Layered Swiss Chard Spirals are spicy, sweet and tangy rolls, pan fried to perfect crispiness and sprinkled with sesame seeds.
Trim the thick stems and wash the swiss chard leaves a couple of times. Pat try each leaf with paper towels. Fold each leaf into half with the stem vein running in the middle of the leaf. Carefully cut the thicker vein, while trying to keep the leaf still in one piece. Sometimes the leaves do split into two on the top, which is ok. The key is to trim thicker stem which makes rolling the leaves easy.
Mix chickpea flour, red chili powder, turmeric, tamarind pulp, jaggery and salt with some water. Make a smooth paste that is not too thick or thin. Add water slowly to get a good consistency that is slightly thinner than peanut butter.
Add 1 cup of water to the steamer pot and put on medium-high heat. Put the steamer rack with the rolls in them in the pot. Cook covered for 15 mins. Turn the heat off. Let the rolls cool down completely. Then cut each roll into 1/4 inch thick slices.
Heat a skillet on medium high heat and grease with 1 tablespoon oil. Arrange the slices on the skillet. Sprinkle half of the sesame seeds on top. Cook for 4-5 mins on medium heat, spread remaining oil over them and then carefully flip over. Sprinkle remaining sesame seeds on top. Cook for another 4-5 mins or until the vadi's are golden brown and crispy.
Layered swiss chard spirals or Aloo Vadi can be optionally garnished with chopped cilantro and fresh grated coconut. Enjoy hot!
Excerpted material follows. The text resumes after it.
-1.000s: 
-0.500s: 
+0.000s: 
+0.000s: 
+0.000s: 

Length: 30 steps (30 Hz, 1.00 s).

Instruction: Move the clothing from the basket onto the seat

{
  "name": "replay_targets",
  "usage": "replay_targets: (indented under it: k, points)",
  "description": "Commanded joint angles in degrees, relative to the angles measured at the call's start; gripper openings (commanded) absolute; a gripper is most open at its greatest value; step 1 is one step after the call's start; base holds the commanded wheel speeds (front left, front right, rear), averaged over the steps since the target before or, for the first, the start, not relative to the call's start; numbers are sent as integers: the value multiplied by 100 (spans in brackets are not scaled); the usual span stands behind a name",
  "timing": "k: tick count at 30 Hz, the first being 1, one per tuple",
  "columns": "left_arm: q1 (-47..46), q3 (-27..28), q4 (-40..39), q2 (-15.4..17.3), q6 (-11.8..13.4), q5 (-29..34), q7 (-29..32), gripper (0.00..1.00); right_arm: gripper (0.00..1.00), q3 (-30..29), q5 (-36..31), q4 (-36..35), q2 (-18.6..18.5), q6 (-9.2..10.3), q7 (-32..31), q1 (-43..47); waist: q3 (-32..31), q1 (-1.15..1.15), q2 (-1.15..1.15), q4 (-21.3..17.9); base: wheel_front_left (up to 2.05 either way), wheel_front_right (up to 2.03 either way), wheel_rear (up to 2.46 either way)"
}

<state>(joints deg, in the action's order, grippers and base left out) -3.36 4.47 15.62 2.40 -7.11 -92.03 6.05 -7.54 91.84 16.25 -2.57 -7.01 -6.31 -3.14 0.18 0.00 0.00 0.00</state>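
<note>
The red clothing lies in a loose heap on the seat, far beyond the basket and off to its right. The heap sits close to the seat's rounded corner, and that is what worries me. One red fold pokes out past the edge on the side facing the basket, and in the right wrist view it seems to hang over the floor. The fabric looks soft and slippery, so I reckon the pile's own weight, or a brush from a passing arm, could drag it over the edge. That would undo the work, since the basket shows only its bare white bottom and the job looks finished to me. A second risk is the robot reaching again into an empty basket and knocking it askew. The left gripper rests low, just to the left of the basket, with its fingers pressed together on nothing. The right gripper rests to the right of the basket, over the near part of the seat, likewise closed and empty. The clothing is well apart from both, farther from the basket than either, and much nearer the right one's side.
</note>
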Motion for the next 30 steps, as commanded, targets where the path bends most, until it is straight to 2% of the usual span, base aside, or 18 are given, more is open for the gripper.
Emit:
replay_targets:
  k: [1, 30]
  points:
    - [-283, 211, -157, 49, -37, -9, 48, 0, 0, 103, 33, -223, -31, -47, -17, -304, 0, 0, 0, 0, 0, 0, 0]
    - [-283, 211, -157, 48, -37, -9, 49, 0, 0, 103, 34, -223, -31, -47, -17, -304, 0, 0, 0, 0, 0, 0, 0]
To steam in the Instant Pot, add 1 cup water to the stainless steel insert. Place the steamer basket inside and close the lid with pressure valve to venting. Select Steam option and cook for 10 minutes with an external timer. Turn the Instant Pot off and open after 5 minutes as the rolls finish cooking. Open the Instant Pot and take the steamer out.